After enabling it, find Log Analytics in Entra ID > Monitoring & health > Log Analytics. The table most relevant to Conditional Access administrators is AuditLogs.

AuditLogs 
| where OperationName == "Update Conditional Access policy"

Find changes under TargetResources > modifiedProperties.

Reading the values

The old and new values from the audit log and Log Analytics are in JSON format.
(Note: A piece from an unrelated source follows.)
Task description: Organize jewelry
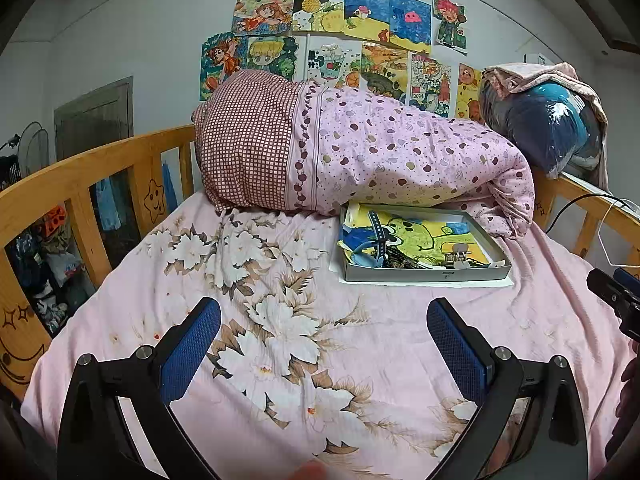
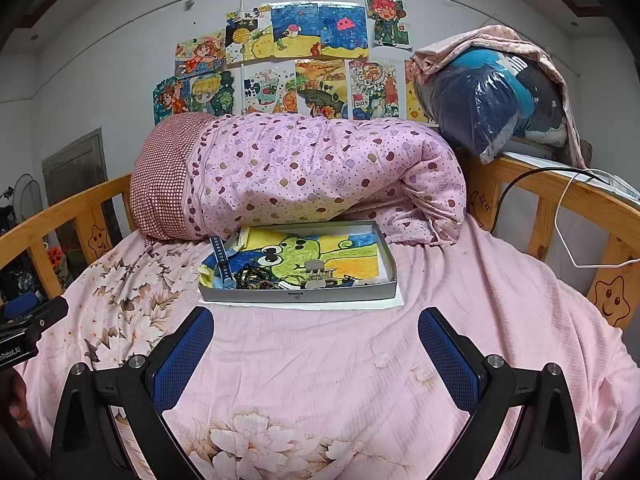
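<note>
Right wrist view, right tool (image 2: 316,344) spread wide, left tool (image 1: 324,336) likewise, shallow grey cardboard tray (image 2: 298,295), rumpled sheet (image 2: 460,292)

The bed sheet (image 2: 460,320) is matt pink cloth with a fine ribbed weave, and the rolled quilt (image 2: 320,172) at the far side is soft printed cotton, creased. The bed rail (image 2: 560,196) is smooth varnished wood, while the bag (image 2: 492,108) far right is glossy, crinkled clear plastic. The shallow tray (image 2: 296,294) looks like matt grey card lined with a crayoned paper drawing, and both grippers' pads (image 2: 180,360) are rough-textured blue on matt black plastic with shiny metal bolts.
</note>
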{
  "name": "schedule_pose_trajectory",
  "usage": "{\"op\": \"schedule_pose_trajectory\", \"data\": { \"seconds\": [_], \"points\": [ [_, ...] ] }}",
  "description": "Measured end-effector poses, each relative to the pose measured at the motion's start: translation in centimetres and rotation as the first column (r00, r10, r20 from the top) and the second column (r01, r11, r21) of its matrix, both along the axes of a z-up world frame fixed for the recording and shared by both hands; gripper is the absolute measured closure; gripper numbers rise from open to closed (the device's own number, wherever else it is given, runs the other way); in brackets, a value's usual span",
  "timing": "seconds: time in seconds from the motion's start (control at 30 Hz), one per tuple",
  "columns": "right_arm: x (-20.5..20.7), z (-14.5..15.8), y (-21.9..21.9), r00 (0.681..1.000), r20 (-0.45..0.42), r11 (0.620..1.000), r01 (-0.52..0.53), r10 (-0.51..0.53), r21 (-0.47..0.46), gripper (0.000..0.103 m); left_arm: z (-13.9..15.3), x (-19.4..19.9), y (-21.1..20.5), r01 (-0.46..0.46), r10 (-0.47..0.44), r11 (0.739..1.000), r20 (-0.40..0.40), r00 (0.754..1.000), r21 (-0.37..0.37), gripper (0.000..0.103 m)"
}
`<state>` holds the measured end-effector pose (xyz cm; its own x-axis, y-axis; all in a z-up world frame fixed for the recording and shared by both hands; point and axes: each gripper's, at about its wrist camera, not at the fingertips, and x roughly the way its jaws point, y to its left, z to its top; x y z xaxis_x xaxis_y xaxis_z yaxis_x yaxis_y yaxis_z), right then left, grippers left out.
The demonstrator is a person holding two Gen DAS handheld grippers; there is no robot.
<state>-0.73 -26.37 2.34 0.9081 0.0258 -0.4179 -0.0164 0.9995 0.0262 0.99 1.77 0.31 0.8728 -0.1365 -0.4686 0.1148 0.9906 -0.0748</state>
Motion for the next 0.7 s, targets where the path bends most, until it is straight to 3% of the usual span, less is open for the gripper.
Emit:
{"op": "schedule_pose_trajectory", "data": {
  "seconds": [0.7],
  "points": [
    [-0.02, 0.01, -0.04, 1.000, -0.001, 1.000, 0.000, 0.000, 0.001, 0.000, 0.02, 0.01, -0.04, 0.001, -0.001, 1.000, 0.002, 1.000, -0.001, 0.002]
  ]
}}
Compare the two values to identify changes to the policy.

Old policy example:

{
    "conditions": {
        "applications": {
            "applicationFilter": null,
            "excludeApplications": [
            ],
            "includeApplications": [
                "797f4846-ba00-4fd7-ba43-dac1f8f63013"
            ],
            "includeAuthenticationContextClassReferences": [
            ],
            "includeUserActions": [
            ]
        },
        "clientAppTypes": [
            "browser",
            "mobileAppsAndDesktopClients"
        ],
        "servicePrincipalRiskLevels": [
        ],
        "signInRiskLevels": [
        ],
        "userRiskLevels": [
        ],
        "users": {
            "excludeGroups": [
                "eedad040-3722-4bcb-bde5-bc7c857f4983"
            ],
            "excludeRoles": [
            ],
            "excludeUsers": [
            ],
            "includeGroups": [
            ],
            "includeRoles": [
            ],
            "includeUsers": [
                "All"
            ]
        }
    },
    "displayName": "Common Policy - Require MFA for Azure management",
    "grantControls": {
        "builtInControls": [
            "mfa"
        ],
        "customAuthenticationFactors": [
        ],
        "operator": "OR",
        "termsOfUse": [
            "a0d3eb5b-6cbe-472b-a960-0baacbd02b51"
        ]
    },
    "id": "334e26e9-9622-4e0a-a424-102ed4b185b3",
    "modifiedDateTime": "2021-08-09T17:52:40.781994+00:00",
    "state": "enabled"
}

Updated policy example:

{
    "conditions": {
        "applications": {
            "applicationFilter": null,
            "excludeApplications": [
            ],
            "includeApplications": [
                "797f4846-ba00-4fd7-ba43-dac1f8f63013"
            ],
            "includeAuthenticationContextClassReferences": [
            ],
            "includeUserActions": [
            ]
        },
        "clientAppTypes": [
            "browser",
            "mobileAppsAndDesktopClients"
        ],
        "servicePrincipalRiskLevels": [
        ],
        "signInRiskLevels": [
        ],
        "userRiskLevels": [
        ],
        "users": {
            "excludeGroups": [
                "eedad040-3722-4bcb-bde5-bc7c857f4983"
            ],
            "excludeRoles": [
            ],
            "excludeUsers": [
            ],
            "includeGroups": [
            ],
            "includeRoles": [
            ],
            "includeUsers": [
                "All"
            ]
        }
    },
    "displayName": "Common Policy - Require MFA for Azure management",
    "grantControls": {
        "builtInControls": [
            "mfa"
        ],
        "customAuthenticationFactors": [
        ],
        "operator": "OR",
        "termsOfUse": [
        ]
    },
    "id": "334e26e9-9622-4e0a-a424-102ed4b185b3",
    "modifiedDateTime": "2021-08-09T17:52:54.9739405+00:00",
    "state": "enabled"
}

In the previous example, the updated policy doesn't include terms of use in the grant controls.